EXERCISE PROMPT — What you return must be the full data, repeated verbatim, with no pictures in it.

PROVIDED MATERIAL —
*** Begin section ***

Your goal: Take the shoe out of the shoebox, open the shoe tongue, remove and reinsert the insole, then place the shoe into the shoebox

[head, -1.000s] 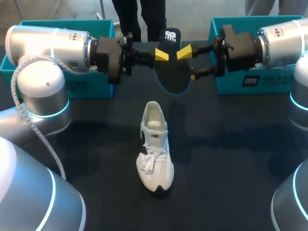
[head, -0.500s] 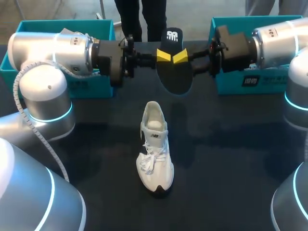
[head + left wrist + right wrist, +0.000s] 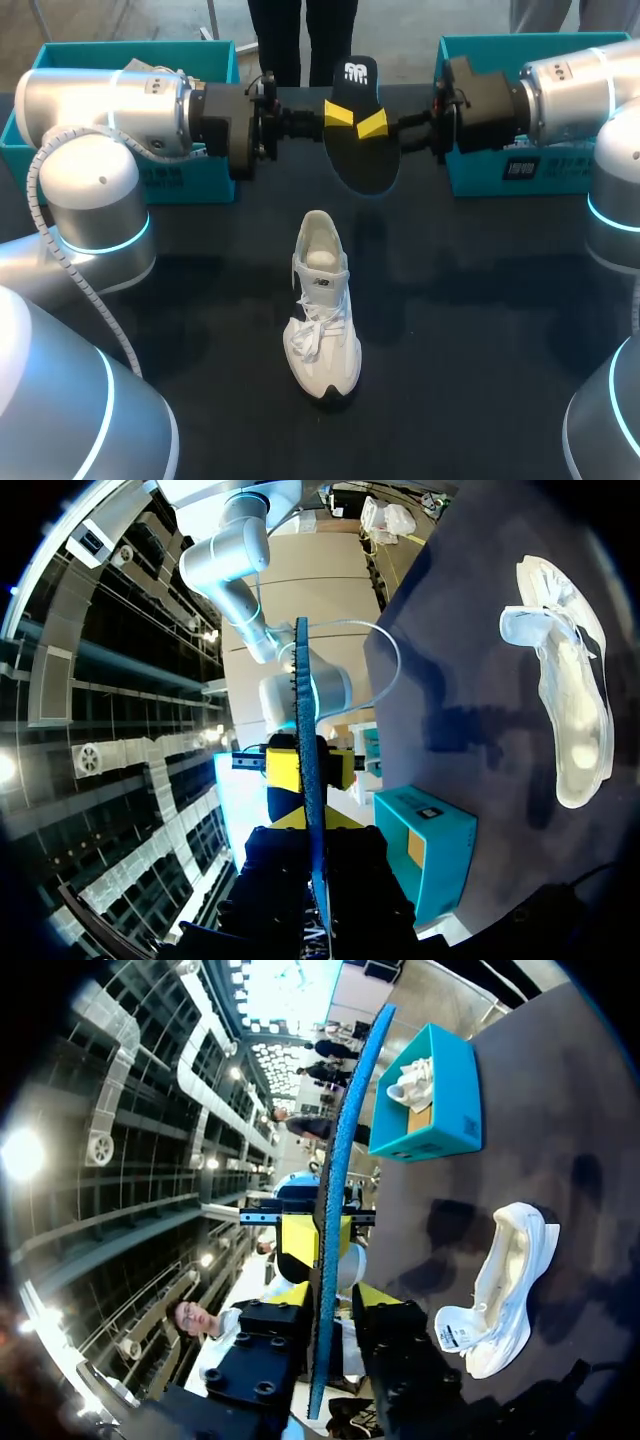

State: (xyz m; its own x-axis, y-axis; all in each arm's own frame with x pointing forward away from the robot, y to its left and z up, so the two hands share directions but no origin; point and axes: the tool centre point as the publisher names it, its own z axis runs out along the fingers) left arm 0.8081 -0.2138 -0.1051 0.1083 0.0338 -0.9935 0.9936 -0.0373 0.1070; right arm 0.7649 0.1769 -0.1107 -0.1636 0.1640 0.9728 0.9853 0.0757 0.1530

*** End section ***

RESULT —
Your goal: Take the shoe out of the shoebox, open the shoe tongue, remove and reinsert the insole, then place the shoe into the shoebox

[head, -1.000s] 
[head, -0.500s] 
[head + left wrist + right wrist, +0.000s] 

State: (xyz m; its own x-axis, y-axis; all in each arm's own frame with x pointing forward away from the robot, y to its left and z up, so the two hands share directions but no origin; point and axes: the tool centre point as the publisher names it, its own z axis runs out along the fingers) left arm 0.8081 -0.2138 -0.1051 0.1083 0.0338 -0.9935 0.9936 -0.0373 0.1070; right arm 0.7649 0.1769 -0.1107 -0.1636 0.1640 0.9728 0.9853 0.0757 0.1530

The response is now complete.